Word for word, repeat the lines of the records from the one containing "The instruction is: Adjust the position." through the last line, both included.

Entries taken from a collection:
§ §

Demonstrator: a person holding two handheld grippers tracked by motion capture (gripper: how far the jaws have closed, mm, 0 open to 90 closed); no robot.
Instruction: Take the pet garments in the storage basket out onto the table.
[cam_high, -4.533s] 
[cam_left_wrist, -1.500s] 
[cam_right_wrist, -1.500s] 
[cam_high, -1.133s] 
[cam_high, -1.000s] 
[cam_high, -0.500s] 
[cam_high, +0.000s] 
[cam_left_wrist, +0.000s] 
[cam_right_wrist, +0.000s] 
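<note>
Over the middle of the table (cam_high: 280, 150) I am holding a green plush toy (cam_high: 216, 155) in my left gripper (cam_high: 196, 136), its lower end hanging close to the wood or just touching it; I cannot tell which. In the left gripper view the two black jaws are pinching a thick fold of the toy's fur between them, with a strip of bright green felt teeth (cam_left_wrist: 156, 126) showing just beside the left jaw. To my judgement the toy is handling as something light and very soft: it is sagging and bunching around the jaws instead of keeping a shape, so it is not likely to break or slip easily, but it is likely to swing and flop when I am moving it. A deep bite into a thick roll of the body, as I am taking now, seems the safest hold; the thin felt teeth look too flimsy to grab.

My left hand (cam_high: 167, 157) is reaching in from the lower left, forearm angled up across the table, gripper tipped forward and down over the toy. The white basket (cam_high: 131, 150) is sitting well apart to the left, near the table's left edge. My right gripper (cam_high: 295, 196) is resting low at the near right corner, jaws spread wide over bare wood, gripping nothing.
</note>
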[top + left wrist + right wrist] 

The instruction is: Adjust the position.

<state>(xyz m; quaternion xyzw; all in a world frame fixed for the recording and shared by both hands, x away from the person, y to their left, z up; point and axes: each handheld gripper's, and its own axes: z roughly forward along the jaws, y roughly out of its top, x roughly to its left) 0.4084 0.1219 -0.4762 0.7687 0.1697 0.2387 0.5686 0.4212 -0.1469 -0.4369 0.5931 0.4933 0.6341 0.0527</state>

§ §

Output for this task:
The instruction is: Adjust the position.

<state>(xyz m; quaternion xyzw; all in a world frame fixed for the recording and shared by both hands, x away from the person, y to their left, z up; point and axes: each handheld gripper's, and its own axes: z roughly forward along the jaws, y roughly out of its top, x roughly to its left) 0.4084 0.1219 -0.4762 0.7687 0.1697 0.2387 0.5686 0.4212 -0.1469 -0.4369 0.5931 0.4933 0.6341 0.0527</state>

What the exercise required is now complete.